Bundeskanzlerin Angela Merkel und der Präsident des Europäischen Parlaments, Jerzy Buzek, haben über die anstehenden Probleme der Europäischen Union und die Arbeit des Europäischen Parlaments gesprochen. Beide wollen Lehren aus der Wirtschafts- und Finanzkrise ziehen und Europa dadurch stärken.
Bild vergrößern
Merkel und Buzek wollen ein starkes Europa
Foto: REGIERUNGonline/Bergmann
"Ich glaube, wir dürfen jetzt in Europa nicht die Augen schließen und sagen, dass es wohl nie wieder passieren wird", mahnte Merkel.

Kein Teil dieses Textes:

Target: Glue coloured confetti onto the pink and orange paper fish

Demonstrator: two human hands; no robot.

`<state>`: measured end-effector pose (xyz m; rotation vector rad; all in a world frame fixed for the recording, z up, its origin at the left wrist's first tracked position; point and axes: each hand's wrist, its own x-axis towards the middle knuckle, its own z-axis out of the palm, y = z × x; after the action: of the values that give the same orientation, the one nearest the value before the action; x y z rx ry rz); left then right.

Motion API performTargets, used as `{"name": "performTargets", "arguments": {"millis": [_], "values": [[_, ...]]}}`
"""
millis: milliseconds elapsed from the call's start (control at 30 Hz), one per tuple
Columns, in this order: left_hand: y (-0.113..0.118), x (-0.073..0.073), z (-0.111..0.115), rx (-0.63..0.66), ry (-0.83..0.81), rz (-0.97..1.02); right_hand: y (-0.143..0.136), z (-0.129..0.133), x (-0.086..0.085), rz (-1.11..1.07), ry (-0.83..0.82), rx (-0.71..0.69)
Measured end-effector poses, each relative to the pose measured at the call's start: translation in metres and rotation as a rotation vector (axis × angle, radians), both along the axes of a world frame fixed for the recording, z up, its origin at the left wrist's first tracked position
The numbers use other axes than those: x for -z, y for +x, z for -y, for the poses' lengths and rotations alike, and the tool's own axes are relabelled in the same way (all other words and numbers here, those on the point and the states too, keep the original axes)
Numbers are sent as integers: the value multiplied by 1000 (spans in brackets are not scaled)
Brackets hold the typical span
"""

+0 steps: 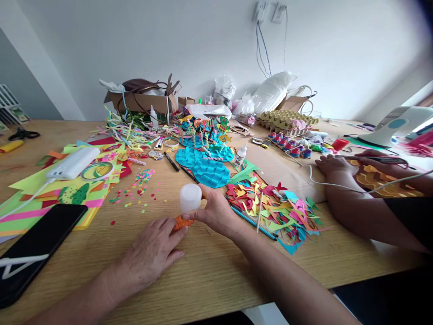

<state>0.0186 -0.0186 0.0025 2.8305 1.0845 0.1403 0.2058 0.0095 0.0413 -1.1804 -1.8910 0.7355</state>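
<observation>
Near the middle of the table, my right hand [214,210] is closed around a frosted white plastic bottle [190,197]. The bottle's lower end is close to a small orange piece [181,223], which looks like patterned paper. My left hand [154,246] rests low over the wood, its fingertips closed on the left side of that orange piece. Fingers cover part of the piece, so its full outline is hidden. Beyond the bottle lie overlapping round blue paper shapes [211,173] with folded scales.
Colourful paper scraps [270,207] and blue pens [253,222] lie right of my hands. At left are a black phone [40,248], a white power bank [73,163] and confetti [145,176]. A co-worker's hands [334,166] work at right beside a glue bottle [241,155] and cable.
</observation>
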Motion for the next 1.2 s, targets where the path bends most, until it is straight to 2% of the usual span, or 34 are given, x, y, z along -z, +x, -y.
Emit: {"name": "performTargets", "arguments": {"millis": [267, 500, 1200], "values": [[1, -3, 1, -16, -13, 3, 1, 1, -1, 40, -13, 18], [-2, 3, -2, 0, -4, 40, -4, 3, 0, 83, 9, -1], [-3, 4, -1, 12, 26, 20, -9, -2, 6, 3, 38, 4]]}}
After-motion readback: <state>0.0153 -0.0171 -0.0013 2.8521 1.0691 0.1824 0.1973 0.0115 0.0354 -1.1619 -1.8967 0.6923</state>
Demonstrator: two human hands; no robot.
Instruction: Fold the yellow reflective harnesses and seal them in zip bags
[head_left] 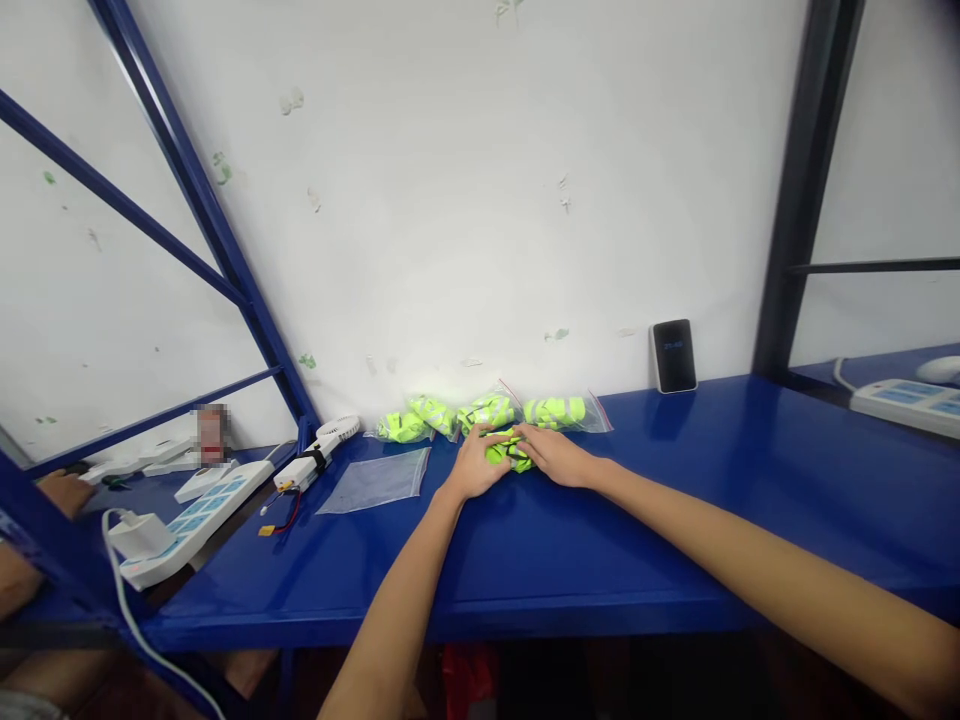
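Observation:
A neon yellow bundle with grey reflective strips, which looks like a rolled-up reflective vest (511, 453), lies on the blue table (585, 540). From its left side my left hand (478, 464) grips it, fingers bent over the top. My right hand (559, 456) presses on it from the right, with the fingers curled onto the cloth. Both hands hide part of the roll. Just behind them, several similar neon rolls in see-through zip bags (555, 411) lie in a row along the wall. A flat see-through zip bag (377, 480) rests left of my left hand.
A small white fan (337, 430) and a white device with loose wires (301, 470) lie to the left. Beyond them is a power strip (202, 520) beside a blue metal post. At the back right stands a small display (674, 356). Another person's hand (66, 492) shows at far left.

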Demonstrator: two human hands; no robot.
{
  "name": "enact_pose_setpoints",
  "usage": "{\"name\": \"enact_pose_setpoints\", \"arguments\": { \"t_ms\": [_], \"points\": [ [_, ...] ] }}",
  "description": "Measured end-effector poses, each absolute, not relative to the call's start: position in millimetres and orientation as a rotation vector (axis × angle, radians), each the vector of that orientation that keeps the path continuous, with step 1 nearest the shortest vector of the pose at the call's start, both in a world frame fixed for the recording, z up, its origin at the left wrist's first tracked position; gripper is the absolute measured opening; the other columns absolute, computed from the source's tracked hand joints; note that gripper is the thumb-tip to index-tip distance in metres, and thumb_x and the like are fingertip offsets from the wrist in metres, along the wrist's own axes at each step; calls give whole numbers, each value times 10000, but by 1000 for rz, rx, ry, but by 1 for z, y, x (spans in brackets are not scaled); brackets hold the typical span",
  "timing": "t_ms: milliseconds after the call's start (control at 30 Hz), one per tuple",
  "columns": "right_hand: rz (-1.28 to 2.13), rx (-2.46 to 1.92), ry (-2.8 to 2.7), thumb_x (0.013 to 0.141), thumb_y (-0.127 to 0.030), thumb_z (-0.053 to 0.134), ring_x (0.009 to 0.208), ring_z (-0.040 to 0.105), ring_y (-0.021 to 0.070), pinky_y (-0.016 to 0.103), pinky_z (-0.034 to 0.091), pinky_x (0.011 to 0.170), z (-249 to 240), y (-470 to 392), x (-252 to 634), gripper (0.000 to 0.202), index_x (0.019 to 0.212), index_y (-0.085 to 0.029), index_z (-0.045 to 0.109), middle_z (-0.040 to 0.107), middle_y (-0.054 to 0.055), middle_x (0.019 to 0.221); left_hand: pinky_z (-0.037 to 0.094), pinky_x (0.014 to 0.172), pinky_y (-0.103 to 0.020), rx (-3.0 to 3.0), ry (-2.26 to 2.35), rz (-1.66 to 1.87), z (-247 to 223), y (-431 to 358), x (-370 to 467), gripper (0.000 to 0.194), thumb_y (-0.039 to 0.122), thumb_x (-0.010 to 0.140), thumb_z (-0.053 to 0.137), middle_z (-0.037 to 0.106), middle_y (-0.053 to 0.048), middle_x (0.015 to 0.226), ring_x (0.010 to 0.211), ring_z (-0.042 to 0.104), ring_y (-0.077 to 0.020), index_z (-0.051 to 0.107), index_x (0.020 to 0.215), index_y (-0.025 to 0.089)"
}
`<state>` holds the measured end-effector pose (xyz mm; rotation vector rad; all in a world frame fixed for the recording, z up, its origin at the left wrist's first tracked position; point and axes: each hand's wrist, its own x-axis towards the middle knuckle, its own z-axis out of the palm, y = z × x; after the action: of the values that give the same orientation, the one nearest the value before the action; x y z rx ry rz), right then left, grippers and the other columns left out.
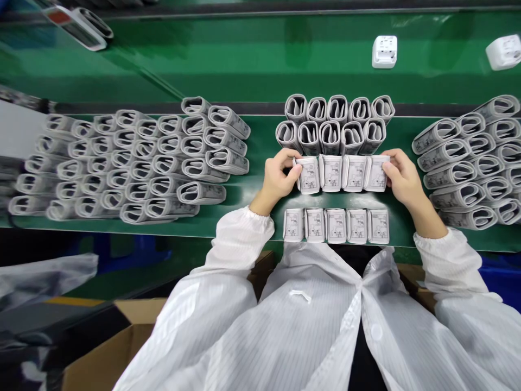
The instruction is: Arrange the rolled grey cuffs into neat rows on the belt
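Observation:
Several folded printed leaflets [332, 174] form a row on the green bench in front of me. At the row's left end, my left hand [280, 176] is closed, thumb and fingers pinching the end leaflet [308, 176]. My right hand [401, 176] grips the rightmost leaflet [375, 175] in the same way, thumb on its printed face. Nearer to me, along the bench edge, lies a second row of folded leaflets [336, 225]. Just beyond my hands, more folded leaflets [329, 136] stand in two rows with their curled ends showing.
Large groups of folded leaflets cover the bench at left [134, 157] and right [472, 163]. Behind runs a green belt [244, 60] carrying white plug adapters [385, 52] and a white item with a red patch [77, 27]. An open cardboard box [109, 353] sits below left.

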<state>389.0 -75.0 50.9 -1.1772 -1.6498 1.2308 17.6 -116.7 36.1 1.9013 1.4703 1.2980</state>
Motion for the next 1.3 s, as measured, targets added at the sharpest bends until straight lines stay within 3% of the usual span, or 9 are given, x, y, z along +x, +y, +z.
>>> {"name": "enact_pose_setpoints", "arguments": {
  "t_ms": [367,567,767,1300],
  "points": [
    [1320,-1138,-1620,949,-902,764,657,551,177,311,426,566,52,-76,385,684,1152,-260,642,567,-17,778,432,598,-322,1929,1557,1171,33,-117,14,461,699,1027,613,648,51,611,515,577,-150,692,1047,246],
    [1256,-1134,-1685,1009,-893,697,639,502,169,303,359,538,54,-77,385,645,1123,-261,636,540,-22,741,378,548,-311,1939,1543,1222,32,-116,14,458,704,1033,621,586,65,570,465,508,-133,687,1023,251],
    [1309,-1106,-1576,968,-931,712,546,429,139,294,335,492,58,-80,380,671,1052,-277,590,488,-48,717,257,479,-291,1894,1520,1396,34,-115,17,499,749,1047,610,454,78,555,433,365,-100,672,979,259],
    [1308,-1142,-1507,911,-971,733,537,403,147,305,341,478,59,-81,378,709,1019,-288,573,444,-49,705,217,482,-307,1822,1560,1442,32,-115,16,542,804,1034,578,448,55,609,451,317,-103,670,969,274]
  ]
}}
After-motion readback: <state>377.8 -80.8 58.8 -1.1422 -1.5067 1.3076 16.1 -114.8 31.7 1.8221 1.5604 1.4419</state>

"Wir müssen besser gewappnet sein"
Im Mittelpunkt des Gesprächs standen deshalb auch Fragen, die sich aus der aktuellen Situation Griechenlands ergeben. Merkel und Buzek betonten, Griechenland habe nach wie vor nicht um Geld gebeten. Beide lobten das Sparprogramm, das die griechische Regierung und das griechische Parlament auf den Weg gebracht haben. "Das ist die beste Stabilisierung der Situation Griechenlands, die man überhaupt vornehmen konnte", bewertete Merkel.
Die Situation Griechenlands aber habe gezeigt, dass das Instrumentarium bei Verletzung des Stabilitäts- und Wachstumspaktes nicht ausreiche, erklärte die Kanzlerin. Davon müsse man jetzt lernen. "Das heißt, wir müssen auch über die Frage sprechen: Müssen wir für die Zukunft ‑ das hat nichts mit Griechenland zu tun ‑ Änderungen der Verträge vornehmen, um mit einer solchen Situation klarer und besser umgehen zu können?", so Merkel.
"Wichtig ist, dass wir wirklich gemeinsam erarbeiten, wie wir in der Zukunft mit solchen Situationen umgehen wollen", sagte Buzek. "Wir müssen herausfinden, wie wir diese Verantwortung in Zukunft auch wirklich einfordern können", forderte der Präsident des Europäischen Parlaments.
Ziel: Ein starkes Europa
"Ich will, dass wir ein starkes Europa haben", betonte die Kanzlerin. "Ein starkes Europa heißt eine stabile Währung, die auch attraktiv für Länder bleibt, die in den Euro-Raum hineinkommen wollen", erläuterte Merkel.